Dudo que muchos actores con reivindicaciones y aspiraciones políticas pudieran negar la
dimensión política, en el sentido arendtiano, de las mismas; muy al contrario, me parece que ideas
afines están a la alza y sustentan en buena medida la acción ciudadana. Creo también que es imposible
y absurdo prescindir de la dimensión de satisfacción de necesidades biológicas cuando pensamos en los
sistemas políticos deseables y en los movimientos sociales. Sin embargo, el aislamiento de “lo político”
propuesto por Arendt tiene su contribución específica al ofrecer criterios para el juicio y la acción.

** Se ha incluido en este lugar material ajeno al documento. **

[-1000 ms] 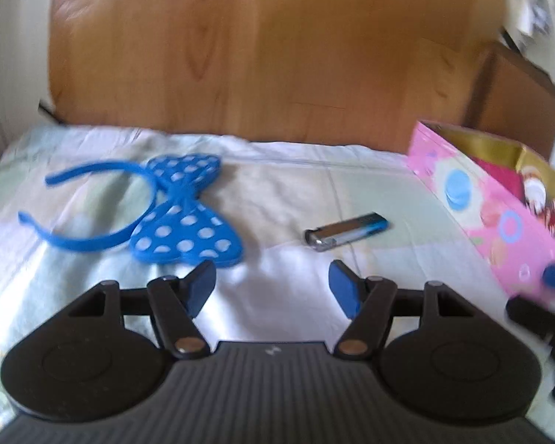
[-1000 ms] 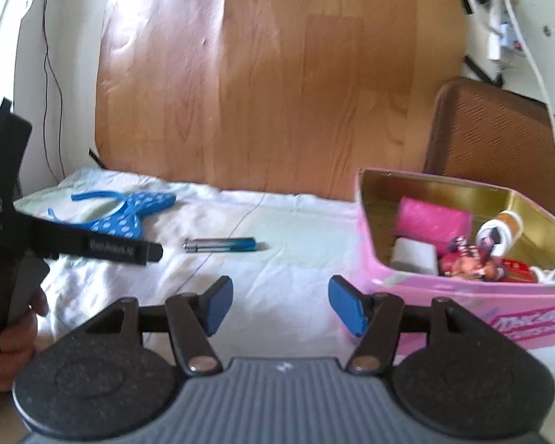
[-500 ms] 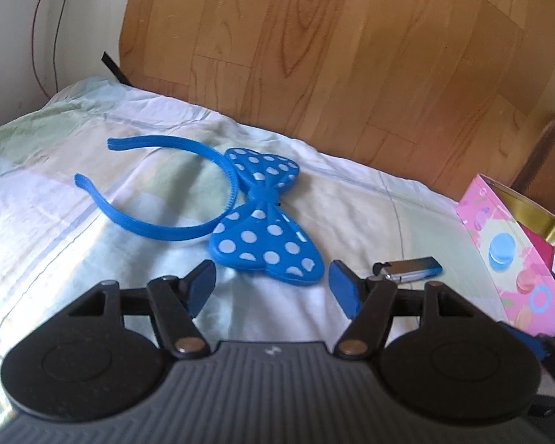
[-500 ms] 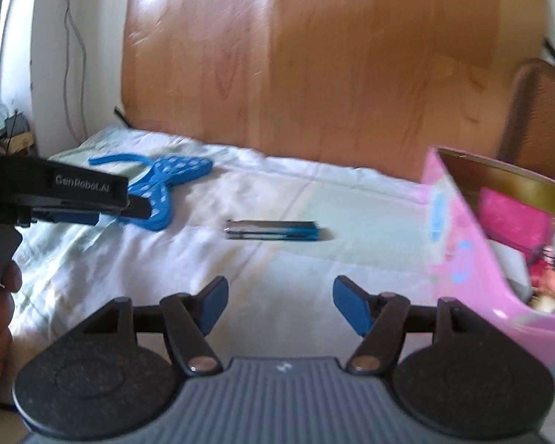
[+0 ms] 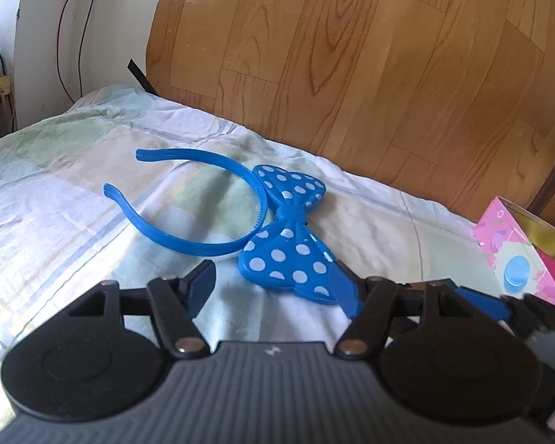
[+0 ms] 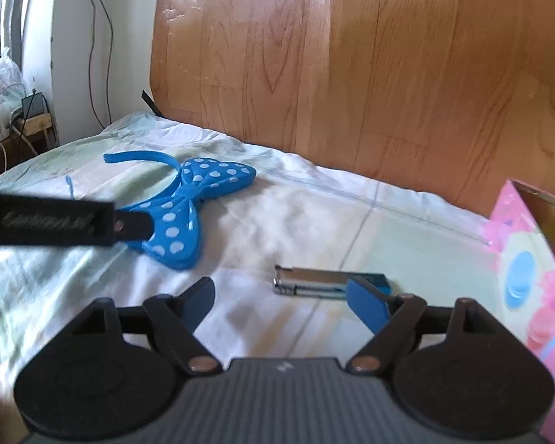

Así
sucede, por ejemplo, cuando nos convencemos de que el mundo, con sus espacios, objetos, condiciones
y mecanismos para ejercer la política, es algo que debe construirse, mantenerse y salvarse de la
destrucción. Así sucede si consideramos preocupante el que “los hombres se han convertido en
completamente privados, es decir, han sido desposeídos de ver y oír a los demás, de ser vistos y oídos
por ellos” (ibídem: 77)” y ello nos lleva a concluir que, sin espacios de convergencia entre diferentes
clases, culturas e ideologías – o incluso entre vecinos anónimos –, la política es impracticable entre
ellos.
Si contamos con las concepciones arendtianas de política y poder, resulta imposible perder de
vista que “quienquiera que, por las razones que sean, se aísla y no participa en este estar unidos, sufre
la pérdida de poder y queda impotente, por muy grande que sea su fuerza y muy válidas sus razones”
(2005: 227), y que las únicas manifestaciones de política sustanciosa y duradera – sean meros destellos,
o grandes procesos que involucren a naciones enteras – sólo ocurren cuando las personas se organizan
para pensar y construir un mundo propio donde habitar en creativa libertad. Si pensamos así, tenemos
siempre presente que cualquier actividad libre y creadora desempeñada en el ámbito público, sin
necesidad de otra legitimidad, e independientemente de su dominio o tamaño, engendra poder,
construye un mundo y no es susceptible de desmoronarse fácilmente.

BIBLIOGRAFÍA

ARENDT, Hannah, La condición humana, Barcelona: Paidós, [1958] 2005.


_______________, Sobre la revolución, Madrid: Alianza, [1963] 2004.
_______________, La vida del espíritu. Barcelona: Paidós, [1978] 2002.
_______________, De la historia a la acción. Barcelona: Paidós I.C.E./U.A.B, [1995] 1999.
_______________, ¿Qué es la política? Barcelona: Paidós I.C.E/U.A.B., 2001.